* [REQUIRED ACTION]:
Print, exactly as they appear in the listing below, the lines from the line with "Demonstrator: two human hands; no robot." to the line with "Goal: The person", with both end lines kept.

* [DATA UNDER STUDY]:
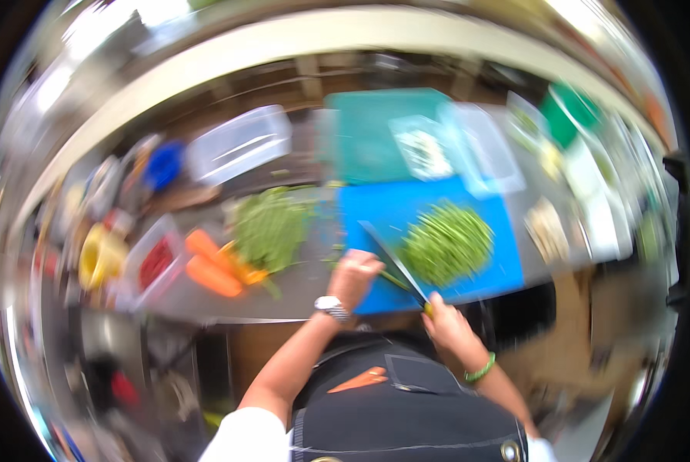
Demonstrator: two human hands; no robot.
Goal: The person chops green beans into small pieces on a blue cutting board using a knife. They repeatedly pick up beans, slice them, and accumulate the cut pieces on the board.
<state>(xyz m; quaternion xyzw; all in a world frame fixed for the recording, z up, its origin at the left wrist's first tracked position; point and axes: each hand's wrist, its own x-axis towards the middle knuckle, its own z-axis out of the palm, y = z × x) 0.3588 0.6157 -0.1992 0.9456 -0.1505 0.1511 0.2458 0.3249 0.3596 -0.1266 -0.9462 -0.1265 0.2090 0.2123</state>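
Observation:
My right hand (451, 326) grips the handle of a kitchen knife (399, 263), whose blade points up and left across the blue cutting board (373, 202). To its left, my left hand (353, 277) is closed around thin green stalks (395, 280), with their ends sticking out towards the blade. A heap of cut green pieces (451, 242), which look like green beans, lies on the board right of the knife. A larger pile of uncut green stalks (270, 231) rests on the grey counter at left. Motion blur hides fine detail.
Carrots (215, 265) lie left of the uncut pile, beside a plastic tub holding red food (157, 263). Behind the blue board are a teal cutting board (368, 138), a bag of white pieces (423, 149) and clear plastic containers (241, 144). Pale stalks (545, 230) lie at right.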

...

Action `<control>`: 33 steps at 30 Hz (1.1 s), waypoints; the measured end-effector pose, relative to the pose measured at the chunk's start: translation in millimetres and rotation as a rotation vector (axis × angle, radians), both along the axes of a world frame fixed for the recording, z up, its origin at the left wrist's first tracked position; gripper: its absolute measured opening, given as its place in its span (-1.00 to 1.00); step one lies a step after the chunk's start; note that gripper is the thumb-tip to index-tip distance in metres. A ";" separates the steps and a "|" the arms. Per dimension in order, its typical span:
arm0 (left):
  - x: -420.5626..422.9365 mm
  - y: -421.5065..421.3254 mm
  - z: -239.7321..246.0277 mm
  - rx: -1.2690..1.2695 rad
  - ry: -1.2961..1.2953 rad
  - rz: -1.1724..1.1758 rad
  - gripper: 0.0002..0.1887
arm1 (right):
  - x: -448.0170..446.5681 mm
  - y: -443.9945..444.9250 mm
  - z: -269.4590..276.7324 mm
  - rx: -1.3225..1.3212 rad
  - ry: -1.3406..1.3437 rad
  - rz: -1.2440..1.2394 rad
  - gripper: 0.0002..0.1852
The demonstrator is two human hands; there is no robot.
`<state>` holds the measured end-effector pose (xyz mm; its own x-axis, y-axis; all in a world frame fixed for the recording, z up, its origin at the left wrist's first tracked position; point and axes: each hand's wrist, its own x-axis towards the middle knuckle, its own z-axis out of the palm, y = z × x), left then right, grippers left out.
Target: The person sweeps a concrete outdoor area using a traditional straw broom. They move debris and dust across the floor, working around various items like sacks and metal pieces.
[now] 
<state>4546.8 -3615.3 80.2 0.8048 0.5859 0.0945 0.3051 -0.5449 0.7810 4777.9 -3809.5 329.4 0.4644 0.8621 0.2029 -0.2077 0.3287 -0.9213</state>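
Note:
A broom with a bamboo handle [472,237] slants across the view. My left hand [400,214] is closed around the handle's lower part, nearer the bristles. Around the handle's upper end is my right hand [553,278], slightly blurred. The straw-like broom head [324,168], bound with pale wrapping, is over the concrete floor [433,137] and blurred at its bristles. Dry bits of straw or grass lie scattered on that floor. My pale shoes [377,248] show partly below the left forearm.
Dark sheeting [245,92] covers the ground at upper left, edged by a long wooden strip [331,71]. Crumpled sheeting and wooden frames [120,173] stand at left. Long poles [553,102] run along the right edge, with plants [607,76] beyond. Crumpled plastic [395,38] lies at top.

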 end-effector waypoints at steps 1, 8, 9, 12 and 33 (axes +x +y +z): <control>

* [EXPECTED ANSWER]:
Demonstrator: two human hands; no robot.
Goal: The person chops green beans into small pieces on a blue cutting board using a knife. They repeatedly pick up beans, slice them, and accumulate the cut pieces on the board.

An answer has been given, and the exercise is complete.